What One Theologian Says about the End of the World

What One Theologian Says about the End of the World

One of the greatest living Christian theologians, Jürgen Moltmann, has this to say about the “end of the world” as portrayed in the apocalyptic literature of the Bible:

Image by Nosha, via Flickr (CC 2.0)
Image by Nosha, via Flickr (CC 2.0)

‘The end of the world’ is one side of the dawn of a new world from God, the side that is turned towards us and which we experience. Israel’s apocalypses, and Christianity’s too, expect that the world will end with terrors that are as yet inconceivable. But they look through these coming terrors to the beginning of a new creation of all things.

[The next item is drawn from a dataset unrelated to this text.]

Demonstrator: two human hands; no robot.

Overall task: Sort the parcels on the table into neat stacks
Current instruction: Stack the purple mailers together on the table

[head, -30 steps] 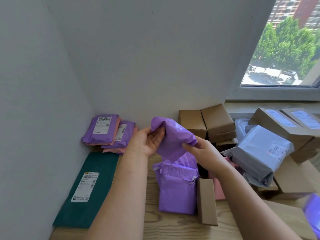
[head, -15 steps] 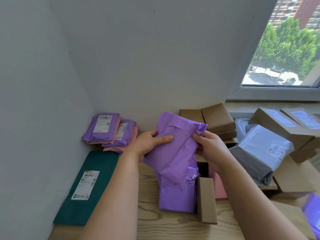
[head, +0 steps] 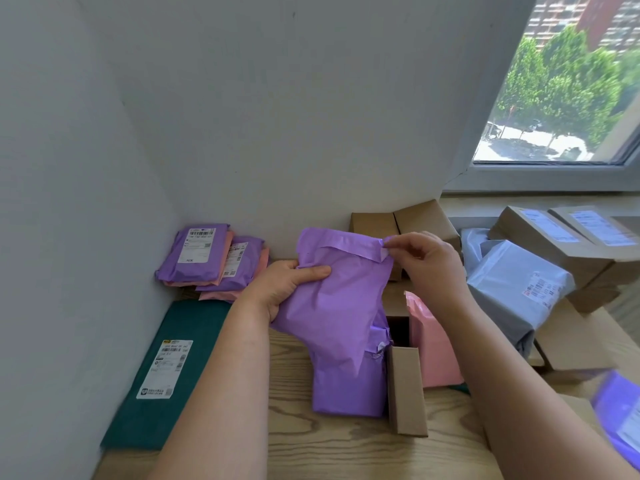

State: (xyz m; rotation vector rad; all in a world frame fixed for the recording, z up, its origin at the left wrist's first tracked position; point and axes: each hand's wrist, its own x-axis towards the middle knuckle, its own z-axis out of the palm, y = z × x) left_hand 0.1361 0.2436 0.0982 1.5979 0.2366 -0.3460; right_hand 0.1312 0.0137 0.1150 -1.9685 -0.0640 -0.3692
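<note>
I hold a purple mailer bag (head: 341,292) up over the wooden table (head: 346,448). My left hand (head: 284,289) grips its left edge, thumb lying across the front. My right hand (head: 426,261) pinches the bag's top right flap corner. Under it a second purple mailer (head: 349,386) lies flat on the table. In the back left corner sit two small stacks of purple and pink mailers (head: 211,261). A dark green parcel (head: 169,372) with a white label lies along the left wall.
A narrow cardboard box (head: 405,389) and a pink mailer (head: 433,344) lie right of the purple one. Grey mailers (head: 519,292) and brown boxes (head: 554,244) pile up on the right, more brown boxes (head: 422,216) at the back. Another purple parcel (head: 620,410) blurs at the right edge.
The crumpled purple mailer has been unfolded and flattened out between my hands. My right hand moved from its side up to the top flap corner.
</note>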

That is why these apocalypses, Jewish and Christian both, reach out for the image of the ‘birth pangs–the labor pains–of the End-time’. The birth of a child involves its mother’s pain, and this pain goes together with ‘sorrow’ (John 16:21); and in the same way the pains and sorrows of the End-time–if we see them retrospectively, and in the outreach of hope–are simply the inevitable accompaniments to the new birth of the world. The downfall of this world is really already Act One of its deliverance…

The reason for the apocalyptic hope in the downfall of the world is pure faith in God’s faithfulness. It is not optimism. God will remain faithful to his creative resolve even if the world he has created founders on its own wickedness. God’s will for life is greater than his will for judgment…

Apocalyptic expectation is not stolid resignation to fate. It raises up those who are cast down. True apocalyptic teaches people to ‘lift up their heads’, and to be open for God’s new beginning in the breakdown of this world system which they perceive.